My plan is to get there a day early. There will be about 15 of us with 6 r.v.'s. I'll also let all the idots clear out and drive home, probably about 3am or 4am. But if the tequila is flowing, it will be an all-weekender:biggrin:


----------



## Dalecamino (Feb 17, 2012)

G1Pens said:


> dalecamino said:
> 
> 
> > G1Pens said:
> ...


That's just how classy Richard is. I would love to spend some time with him. Your company picked the right ride. Hope they all do well this season.



Scott.tudhope said:


> So who's gonna win the championship this year? Do y'all think Mr 5 time will make it 6?


WAY to soon for me to answer that one. But, my money's on Jr.



EBorraga said:


> dalecamino said:
> 
> 
> > IPD_Mr said:
> ...


Sounds like a good plan Ernie. I know you'll be alright.


----------



## Mike of the North (Feb 17, 2012)

Scott.tudhope said:


> So who's gonna win the championship this year? Do y'all think Mr 5 time will make it 6?



I am pulling for the local boy Brad Keselowski.

Mike


----------



## EBorraga (Feb 17, 2012)

As much as I hate this guy, it's hard for me to pick him, but Kyle Busch is my pick. Hater's are Motivater's!!!


----------



## Scott.tudhope (Feb 17, 2012)

EBorraga said:


> As much as I hate this guy, it's hard for me to pick him, but Kyle Busch is my pick. Hater's are Motivater's!!!
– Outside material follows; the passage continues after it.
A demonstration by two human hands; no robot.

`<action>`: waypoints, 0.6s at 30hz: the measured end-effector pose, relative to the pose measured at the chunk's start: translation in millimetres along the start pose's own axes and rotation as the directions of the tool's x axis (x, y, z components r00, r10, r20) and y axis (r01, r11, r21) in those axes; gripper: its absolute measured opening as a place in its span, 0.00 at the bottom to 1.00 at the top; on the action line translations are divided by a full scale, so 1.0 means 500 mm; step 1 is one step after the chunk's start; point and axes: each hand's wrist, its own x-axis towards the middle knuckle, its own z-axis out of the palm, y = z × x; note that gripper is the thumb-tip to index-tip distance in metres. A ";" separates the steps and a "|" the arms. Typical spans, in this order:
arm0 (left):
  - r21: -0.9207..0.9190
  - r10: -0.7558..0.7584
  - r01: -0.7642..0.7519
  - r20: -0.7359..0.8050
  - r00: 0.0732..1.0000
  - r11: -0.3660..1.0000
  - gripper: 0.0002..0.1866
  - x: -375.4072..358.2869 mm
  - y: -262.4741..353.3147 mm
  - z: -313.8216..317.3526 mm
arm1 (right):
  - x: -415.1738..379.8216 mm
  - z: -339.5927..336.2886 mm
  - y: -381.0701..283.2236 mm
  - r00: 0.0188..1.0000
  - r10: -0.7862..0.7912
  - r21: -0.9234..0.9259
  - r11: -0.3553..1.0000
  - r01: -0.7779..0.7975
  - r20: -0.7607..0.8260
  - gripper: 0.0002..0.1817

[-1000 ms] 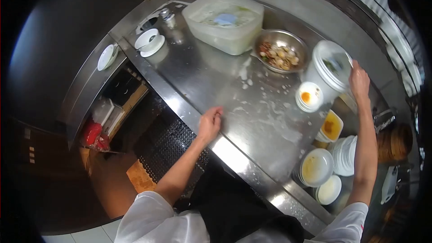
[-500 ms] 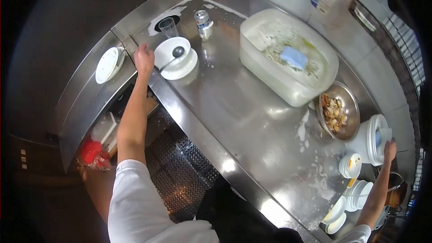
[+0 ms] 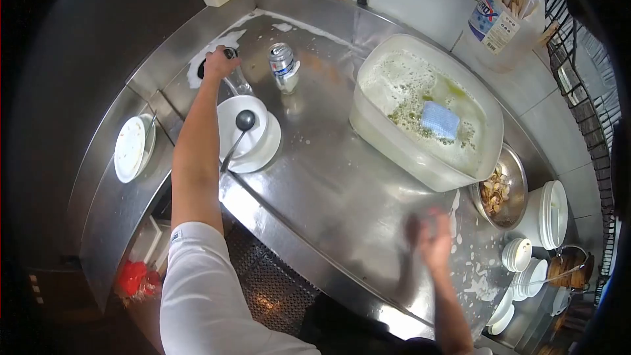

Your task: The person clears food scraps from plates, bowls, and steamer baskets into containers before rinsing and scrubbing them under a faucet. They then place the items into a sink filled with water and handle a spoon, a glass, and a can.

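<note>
Left hand [image 3: 219,64] grips a clear, upright plastic cup [image 3: 236,81].

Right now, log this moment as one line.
left hand: grasping clear plastic cup | right hand: blurred, above wet steel counter | white soapy tub: untouched

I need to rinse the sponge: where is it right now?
The blue sponge floats in the sudsy white tub at the right back of the steel counter, just behind the metal bowl of shells.
</note>
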 end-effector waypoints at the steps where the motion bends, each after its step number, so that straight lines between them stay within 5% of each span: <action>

Love him or hate him you gotta admit that Kyle is a great driver and pretty entertaining.


----------



## DSurette (Feb 17, 2012)

I've been a Tony Stewart fan for the past five years.  Hoping for a repeat, but I am quite impressed with Brad Keselowski.  If Tony doesn't do it I'd like to see Brad get it.


----------



## jimmyheikes (Feb 18, 2012)

BRING BACK THE NASCAR OF THE 60s-70s............and yes I remember racing convertibles................today's NASCAR is too big money driven


----------



## Scott.tudhope (Feb 18, 2012)

Another amazing display of driving from the wild thing Kyle Busch!!! 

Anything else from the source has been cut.